The Future of Infusion Therapies Is in the Ambulatory Center | PBMI 2024

Mike Baldzicki

Mike Baldzicki envisions a time when cell and gene therapies will be administered at ambulatory infusion centers instead of hospital centers of excellence. Aided by newer technology — such as smart infusion pumps, technology that delivers precise medication and remote monitoring — infusion centers of excellence will be able to provide a more cost-efficient solution for delivering these and other infusion therapies.

“The rare disease pipeline and the gene cell therapy markets are growing, and there are nuances around having to customize patient care that will impact the medical benefit,” said Baldzicki, who is chief commercial officer at Polaris Specialty Pharmacy. “How do we adjust to the next phase of healthcare, looking at how do we quickly work with consumers but also looking at how do we manage cost?”

During a session at the Pharmacy Benefit Management Institute’s Annual National Conference in Orlando, Baldzicki discussed how infusion centers will be able to meet the needs of the growing number of patients who will be eligible for infusion and cell and gene therapies.
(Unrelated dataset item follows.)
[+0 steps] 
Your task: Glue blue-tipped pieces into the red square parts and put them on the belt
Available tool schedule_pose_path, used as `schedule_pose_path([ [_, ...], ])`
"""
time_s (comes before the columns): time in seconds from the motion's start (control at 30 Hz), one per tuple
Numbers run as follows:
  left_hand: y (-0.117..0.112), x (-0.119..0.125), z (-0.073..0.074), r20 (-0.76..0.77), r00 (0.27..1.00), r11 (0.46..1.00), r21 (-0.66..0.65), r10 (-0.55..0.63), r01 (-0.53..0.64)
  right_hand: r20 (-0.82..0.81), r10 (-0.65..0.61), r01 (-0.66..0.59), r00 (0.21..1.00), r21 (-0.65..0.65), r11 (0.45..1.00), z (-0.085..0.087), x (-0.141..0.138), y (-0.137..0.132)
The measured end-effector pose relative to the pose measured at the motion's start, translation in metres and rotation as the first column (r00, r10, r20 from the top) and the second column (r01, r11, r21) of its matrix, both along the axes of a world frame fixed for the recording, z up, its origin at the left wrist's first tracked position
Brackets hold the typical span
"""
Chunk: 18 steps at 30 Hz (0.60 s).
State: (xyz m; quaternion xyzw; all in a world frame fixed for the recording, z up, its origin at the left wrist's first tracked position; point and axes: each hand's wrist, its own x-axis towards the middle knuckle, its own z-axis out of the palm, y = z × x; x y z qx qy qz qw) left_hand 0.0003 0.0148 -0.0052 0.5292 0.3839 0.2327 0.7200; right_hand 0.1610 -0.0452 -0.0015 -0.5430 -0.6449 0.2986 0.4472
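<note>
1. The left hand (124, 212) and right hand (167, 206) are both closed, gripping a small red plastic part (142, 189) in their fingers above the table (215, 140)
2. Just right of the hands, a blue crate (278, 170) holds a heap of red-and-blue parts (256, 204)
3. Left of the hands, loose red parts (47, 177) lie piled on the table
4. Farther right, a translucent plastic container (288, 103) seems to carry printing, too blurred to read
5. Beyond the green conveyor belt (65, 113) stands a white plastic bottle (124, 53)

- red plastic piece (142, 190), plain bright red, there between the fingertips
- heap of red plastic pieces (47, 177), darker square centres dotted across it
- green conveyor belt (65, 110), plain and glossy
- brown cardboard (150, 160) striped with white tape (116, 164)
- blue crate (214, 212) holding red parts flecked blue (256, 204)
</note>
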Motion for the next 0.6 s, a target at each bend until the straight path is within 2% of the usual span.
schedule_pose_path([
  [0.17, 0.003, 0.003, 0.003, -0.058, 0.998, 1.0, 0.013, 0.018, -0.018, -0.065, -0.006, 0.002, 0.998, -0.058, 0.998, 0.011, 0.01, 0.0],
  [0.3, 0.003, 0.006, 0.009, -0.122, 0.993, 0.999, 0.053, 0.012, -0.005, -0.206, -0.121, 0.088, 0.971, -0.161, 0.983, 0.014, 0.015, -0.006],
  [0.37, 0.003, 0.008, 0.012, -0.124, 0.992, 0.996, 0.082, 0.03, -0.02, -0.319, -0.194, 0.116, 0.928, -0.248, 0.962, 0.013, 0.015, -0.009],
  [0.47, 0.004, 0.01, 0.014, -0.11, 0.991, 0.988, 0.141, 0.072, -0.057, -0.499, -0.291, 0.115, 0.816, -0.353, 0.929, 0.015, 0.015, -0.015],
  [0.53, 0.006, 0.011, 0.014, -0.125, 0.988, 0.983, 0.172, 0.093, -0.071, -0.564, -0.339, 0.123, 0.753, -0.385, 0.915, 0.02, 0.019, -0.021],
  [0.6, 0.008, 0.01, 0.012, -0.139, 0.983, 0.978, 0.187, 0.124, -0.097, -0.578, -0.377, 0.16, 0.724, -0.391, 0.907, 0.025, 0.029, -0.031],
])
“I'm a big believer that, based on the pipeline we’re seeing in gene and cell therapy, ambulatory infusion centers will become an appropriate site of care,” he said. “Digital technology and AI and adaptive tools will allow for a holistic approach and allow for us to customize programs based on the appropriate site of care.”

The cell and gene therapy market is growing. There are more than 30 cell and gene therapies approved by the FDA, according to the regulatory agency. And many more are in development. There are currently more than 600 gene and therapy programs in development, and the FDA expects to approval between 10 and 20 news cell and gene therapies by 2025.

All of this development will lead to increased costs to payers. In 2023, spending on cell and gene therapies increased 38% over 2022 to $5.9 billion in 2023, according to a recent report from IQVIA Institute for Human Data Science.

Spending on next generation therapies is expected to grow three and half times to $18 billion in four years.

By 2032, there could be almost 50,000 patients a year that could be treated with gene therapies, predicts a white paper by the Institute for Clinical and Economic Review (ICER) and NEWDIGS, Tufts Center for Biomedical System Design.

Over the past two years, gene therapies have been approved by the FDA with list prices that are higher and higher. The most recent, Lenmeldy, has the highest ever price for a new treatment: $4.25 million.

But the costs of treatment are not the only costs involve in gene therapy, which is a process. Some require that bone marrow be removed to manufacture the therapy, and the therapy is then reinfused into the patient. Some require the administration of chemotherapy prior to the gene therapy.

The FDA is also approving novel therapies for diseases with larger patient populations, Baldzicki said. “The definition of rare disease is changing. It usually means a population of 20,000 or less, but what we’re seeing in newer launches, especially therapies with a first-of-kind mechanism, is that they are hitting larger populations. This means we’re going to see population eligibility for a product launch in the hundreds of thousands. With price tags increasing, especially in rare disease, there will be hundreds of thousands of dollars of costs beyond the therapy…One claim could bankrupt a teachers’ union or school district overnight.”

Baldzicki said there is an opportunity for employers and payers to consider carving out the infusion services and provide care through ambulatory infusion centers. This, he said, is a growing area that has attracted the attention of private equity. One report estimates that global the ambulatory infusion center market to be at $47.1 billion in 2024, with 10.6% compound annual growth rate.

“We’re already seeing some innovative programs with the Blues plans working with provider groups to provide options outside of the hospital, whether buy-and-bill and treating the patient in the office, partnering with a specialty pharmacy or treating the patient at home,” he said. “We’re seeing new models and it’s just not for TPN and hydration product. It’s IVIG products. It’s rheumatology. Payers are getting more robust with their product selection because of the way they’re working with local provider groups.”

Baldzicki stressed that the provider is key for developing these programs. “We have to have a patient and provider focus. Larger groups are being more collaborative with providers so there is less disruption for the patients, and we are seeing more demand from patients.”